Kids aren't our future. We will be their past and they will base stuff on us. Look sharp! or at least dress better.
 

GearNut

Active Member
Aug 19, 2009
5,104
11
38
San Diego, Kaliforgnia
Dan, I agree with every thing you said.
Here's a theme song too:
http://www.youtube.com/watch?v=7wRHBLwpASw
We are the future of our parents, our children are our future, so forth and so on.
The world has been this way for millennium.
It seems that few of the "now" generation realize this.
The newest digital generation has sooo much more knowledge at their fingertips (literally), but they seem to lack common courtesy. Computers are not courteous, it seems as if there is an important human element going by the wayside, or at least a great component of societal living is slowly slipping away.
Knowledge of all things mechanical is slowly changing into knowledge of all things silicon.
Give a kid a Tinker Toy set and an Ipad and see which one gets used more.
This is just "the tip of the iceberg".
One could spend years on this subject alone, I won't venture that far on this forum.
I want to ride my bicycle.
 

Trey

$50 Cruiser
Jan 17, 2013
1,432
5
0
Where cattle outnumber people 3 to 1.
Yes sir.
There are young men that come and go at my job, and I'll be damned if more than half of them don't know how to start a fire! Remember, I live in Montana. That's not even touching on learning to chew with their mouths closed, or what it means to vote.
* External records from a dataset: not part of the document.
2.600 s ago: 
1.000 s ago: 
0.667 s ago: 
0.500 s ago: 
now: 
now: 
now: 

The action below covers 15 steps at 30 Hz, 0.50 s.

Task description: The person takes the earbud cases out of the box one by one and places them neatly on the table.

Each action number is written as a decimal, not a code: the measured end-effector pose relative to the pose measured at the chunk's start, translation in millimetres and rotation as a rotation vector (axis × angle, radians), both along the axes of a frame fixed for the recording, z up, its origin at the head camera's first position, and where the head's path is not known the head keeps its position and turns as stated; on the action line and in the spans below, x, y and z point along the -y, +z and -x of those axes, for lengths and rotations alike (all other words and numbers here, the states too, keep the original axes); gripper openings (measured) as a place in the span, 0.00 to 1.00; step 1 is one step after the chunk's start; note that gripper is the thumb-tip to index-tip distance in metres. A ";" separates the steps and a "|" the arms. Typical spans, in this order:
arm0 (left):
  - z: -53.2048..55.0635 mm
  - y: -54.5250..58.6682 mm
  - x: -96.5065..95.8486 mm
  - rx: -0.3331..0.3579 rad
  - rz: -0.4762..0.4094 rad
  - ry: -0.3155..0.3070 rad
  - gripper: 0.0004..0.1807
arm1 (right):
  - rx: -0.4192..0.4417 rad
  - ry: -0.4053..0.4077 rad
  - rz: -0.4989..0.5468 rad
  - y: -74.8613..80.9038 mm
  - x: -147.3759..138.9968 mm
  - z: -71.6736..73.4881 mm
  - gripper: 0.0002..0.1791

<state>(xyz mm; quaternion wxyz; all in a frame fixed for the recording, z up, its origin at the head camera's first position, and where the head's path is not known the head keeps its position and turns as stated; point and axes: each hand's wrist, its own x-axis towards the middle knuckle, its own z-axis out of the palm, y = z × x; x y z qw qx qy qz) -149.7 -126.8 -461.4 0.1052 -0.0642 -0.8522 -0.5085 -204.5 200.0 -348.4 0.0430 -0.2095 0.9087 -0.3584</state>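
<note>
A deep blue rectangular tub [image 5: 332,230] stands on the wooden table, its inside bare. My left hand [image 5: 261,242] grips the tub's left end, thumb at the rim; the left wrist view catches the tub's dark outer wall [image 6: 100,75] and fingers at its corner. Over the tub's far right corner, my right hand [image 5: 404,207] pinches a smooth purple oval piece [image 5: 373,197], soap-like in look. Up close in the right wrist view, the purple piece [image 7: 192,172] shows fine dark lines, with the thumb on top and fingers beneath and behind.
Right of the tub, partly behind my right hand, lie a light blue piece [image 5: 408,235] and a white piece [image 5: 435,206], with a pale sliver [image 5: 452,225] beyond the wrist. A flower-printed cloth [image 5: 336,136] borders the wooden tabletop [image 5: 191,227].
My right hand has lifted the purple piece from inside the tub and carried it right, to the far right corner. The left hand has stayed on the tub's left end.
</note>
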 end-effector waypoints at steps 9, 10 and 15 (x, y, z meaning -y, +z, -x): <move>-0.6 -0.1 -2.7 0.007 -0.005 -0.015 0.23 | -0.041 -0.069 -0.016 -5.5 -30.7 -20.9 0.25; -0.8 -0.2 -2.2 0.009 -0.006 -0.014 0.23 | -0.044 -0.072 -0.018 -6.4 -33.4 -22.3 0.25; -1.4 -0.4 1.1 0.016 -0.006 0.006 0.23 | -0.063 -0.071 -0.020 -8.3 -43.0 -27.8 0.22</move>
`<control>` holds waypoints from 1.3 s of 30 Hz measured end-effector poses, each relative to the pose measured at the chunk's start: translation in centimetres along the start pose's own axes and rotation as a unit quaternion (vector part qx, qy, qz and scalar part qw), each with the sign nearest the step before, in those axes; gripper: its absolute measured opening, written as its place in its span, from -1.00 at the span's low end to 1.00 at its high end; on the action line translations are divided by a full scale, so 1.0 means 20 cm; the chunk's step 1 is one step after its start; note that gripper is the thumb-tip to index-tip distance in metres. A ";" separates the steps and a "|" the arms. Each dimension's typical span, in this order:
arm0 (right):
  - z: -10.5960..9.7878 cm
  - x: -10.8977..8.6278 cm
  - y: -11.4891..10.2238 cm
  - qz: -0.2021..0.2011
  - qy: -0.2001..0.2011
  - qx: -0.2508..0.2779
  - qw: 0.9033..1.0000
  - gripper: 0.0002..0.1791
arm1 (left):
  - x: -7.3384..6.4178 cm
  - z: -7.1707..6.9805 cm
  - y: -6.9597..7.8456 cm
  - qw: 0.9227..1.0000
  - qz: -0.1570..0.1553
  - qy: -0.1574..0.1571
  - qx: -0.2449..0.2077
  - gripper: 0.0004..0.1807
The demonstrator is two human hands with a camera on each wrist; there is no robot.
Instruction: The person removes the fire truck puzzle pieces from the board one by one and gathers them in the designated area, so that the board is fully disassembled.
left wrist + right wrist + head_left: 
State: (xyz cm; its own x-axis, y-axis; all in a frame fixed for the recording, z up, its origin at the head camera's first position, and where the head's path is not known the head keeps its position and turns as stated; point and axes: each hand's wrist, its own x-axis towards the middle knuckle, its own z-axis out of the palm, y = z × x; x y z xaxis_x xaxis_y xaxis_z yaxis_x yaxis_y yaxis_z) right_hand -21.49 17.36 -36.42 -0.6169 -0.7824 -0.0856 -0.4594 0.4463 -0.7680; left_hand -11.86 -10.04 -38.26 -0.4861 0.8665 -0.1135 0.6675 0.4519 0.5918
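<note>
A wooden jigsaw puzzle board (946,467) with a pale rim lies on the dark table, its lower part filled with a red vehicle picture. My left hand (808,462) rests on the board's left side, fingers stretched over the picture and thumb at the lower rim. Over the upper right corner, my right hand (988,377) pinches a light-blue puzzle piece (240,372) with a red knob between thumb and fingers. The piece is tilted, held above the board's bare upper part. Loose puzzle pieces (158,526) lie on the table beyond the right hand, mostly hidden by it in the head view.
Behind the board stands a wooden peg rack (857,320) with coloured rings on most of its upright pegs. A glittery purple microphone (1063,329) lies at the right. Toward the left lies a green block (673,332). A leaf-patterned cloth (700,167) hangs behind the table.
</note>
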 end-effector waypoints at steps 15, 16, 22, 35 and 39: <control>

So many things that don't seem important at all to younger people...

On a somewhat separate note, I had an interesting conversation with a sixty {correction; he's 80+} something year old fella the other day. The bottom line was that he, and his father and so on, have failed me. The state of this nations governance is deplorable. That didn't happen on my watch. It happened a little bit at a time over the generations. He says he cringes every time someone calls his, the greatest generation.
Huh. I hadn't thought about it like that- reap what you sow and all. It really shed light on a new perspective.